Ce processus est illustré par les évaluations positives de nombre d’agences internationales de notation, la plus récente étant celle de Moody’s qui a annoncé la révision des perspectives de la note souveraine du Maroc de «stable» à «positive», s’appuyant en cela sur l’amélioration des perspectives de croissance, le renforcement de la dynamique d’investissement et la poursuite des réformes structurelles visant à diversifier l’économie nationale et à améliorer la performance budgétaire, a-t-il expliqué. Ces performances sont confirmées par les indicateurs économiques de fin 2025, notamment la maîtrise du niveau de
l’inflation à 0,8%, la réduction du déficit budgétaire à 3,5%, la baisse de l’endettement du Trésor à 67,2%, ainsi que l’atteinte d’un volume d’investissements directs étrangers de 56 milliards de dirhams, «une première dans l’histoire de notre pays», a relevé M. Akhannouch. Ces indicateurs positifs ont contribué à la réalisation d’une
croissance économique de 4,8% en 2025, a poursuivi le Chef du gouvernement, soulignant la capacité de l’économie nationale à faire preuve, avec sérénité, de résilience face aux crises.
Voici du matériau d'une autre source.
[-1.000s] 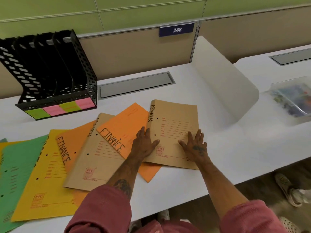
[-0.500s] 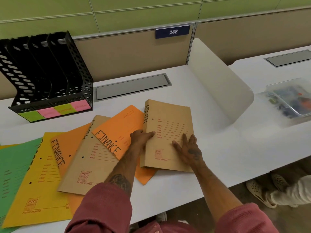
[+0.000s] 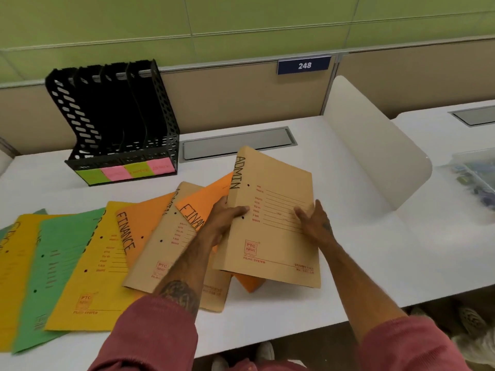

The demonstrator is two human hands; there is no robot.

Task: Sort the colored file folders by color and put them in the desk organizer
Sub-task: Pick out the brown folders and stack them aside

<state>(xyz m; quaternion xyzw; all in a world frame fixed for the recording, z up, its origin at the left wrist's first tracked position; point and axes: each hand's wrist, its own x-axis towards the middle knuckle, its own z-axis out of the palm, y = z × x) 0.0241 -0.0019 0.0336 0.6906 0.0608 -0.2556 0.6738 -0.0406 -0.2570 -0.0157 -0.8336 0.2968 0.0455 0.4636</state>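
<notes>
Holds the brown folder (image 3: 284,188) marked ADMIN between both hands, tilted up off the tabletop (image 3: 361,250), far edge raised, near edge low over the other folders. Grips the spine edge with the left hand (image 3: 223,219): thumb flat on the front cover, fingers tucked behind and out of sight. Takes the opposite edge with the right hand (image 3: 314,223), thumb on the cover, fingers curled past the edge; cannot tell how far round. Reaches with both forearms stretched forward, red sleeves low in view.

Notes, fanned and overlapping to the left: an orange folder (image 3: 198,207) partly covered by the left hand, lettering cut to FINA; a second brown folder (image 3: 171,253); another orange one reading FINANCE (image 3: 139,223); a yellow folder (image 3: 88,279); a green folder (image 3: 56,263), print smeared; more yellow cut off at the frame edge.

Notes the black organizer (image 3: 112,124) upright at back left, well apart from the hands, green and pink sticky notes (image 3: 126,171) on its front lip, writing too blurred to read.
</notes>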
S'agissant de l’année 2026, M. Akhannouch a fait savoir que les prévisions laissaient présager une poursuite de la reprise de l’économie nationale pour la cinquième année consécutive, soutenue par l’amélioration des performances des secteurs non agricoles et la croissance exceptionnelle du secteur agricole qui devrait enregistrer cette année un taux record avoisinant les 15%.
Malgré les
inondations enregistrées dans des zones du Nord et du Gharb et leurs effets sur certaines récoltes, les pluies, qui ont concerné l’ensemble des régions du Royaume, contribueront à améliorer la productivité des chaînes de production, qu’il s’agisse des
céréales, des cultures de base ou de l’élevage, ouvrant ainsi des perspectives prometteuses pour renforcer la contribution du secteur agricole à la croissance économique et consolider son rôle en tant que pilier essentiel de la sécurité alimentaire, a-t-il enchaîné.
Selon le Chef du gouvernement, ces indicateurs positifs renforcent la confiance des investisseurs dans l’économie nationale, laquelle constitue une source de motivation supplémentaire pour le gouvernement afin de poursuivre ses efforts visant à consolider ces acquis et à accélérer la cadence des réformes économiques et sociales, tout en renforçant la capacité du Maroc à faire face aux fluctuations et aux crises extérieures susceptibles d’impacter son économie.